そんな音に目を向ければ、楽しそうに缶の中を覗き込む

時任の姿があった。


「飴が食いたい」


時任が最近、嵌ったもの。

それが、どうやら今度は飴のようで。

凝りやすく、飽きっぽい時任の為に買ってきたのは、

色んな味がある缶入りのドロップス。

時任の興味が俺からドロップスに移ってしまったのがちょっとアレだけど、

楽しそうに缶を振ってる姿を見ると、どうしても顔が綻んでしまう。


「時任、俺にも一つちょうだい?」

「んー……久保ちゃん、ちょっと目瞑って」

「どうして、目を瞑るの?」

「食うまで何味か分かんなくて、楽しいだろ?」

「ああ、なるほど」


言われたとおり目を瞑ると、口元に飴が充てがわれた。

その飴を、時任の指ごと口に含んでしまう。


「久保ちゃんっ!俺の指まで食うなー!」

「だって、目瞑ってたんだもん。

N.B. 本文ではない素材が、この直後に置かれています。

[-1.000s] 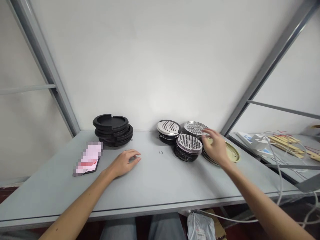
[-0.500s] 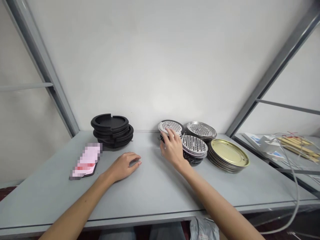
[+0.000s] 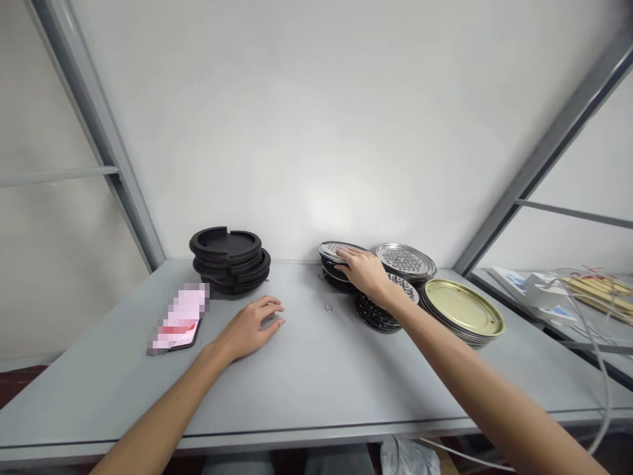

どうせなら、口移しでくれればいいのに」

「やるか、バカ!飴、何味だった?」

「イチゴ味」

「ふーん。普通だな」


そう言って、時任も目を瞑る。

缶を振り、手にした飴を口に入れた瞬間。


「げ、ハッカ・・・」


端正な顔を顰めて、そう呟いた。


「時任、ハッカ嫌い?」

「べつに、嫌いじゃねーけど」

「そう?」


でも、時任は「どうしよう」って表情をしたまま動かない。

嫌いなら嫌いって言えばいいのに。

ほんと、強がりなんだから。


「時任、こっち向いて?」


涙目で振り向いた時任の唇をキスで塞ぎ、ハッカと苺の飴を移し替える。


「口直し。ね?」


その後、ドロップスの缶を振る音が聞こえてくる事は無かった。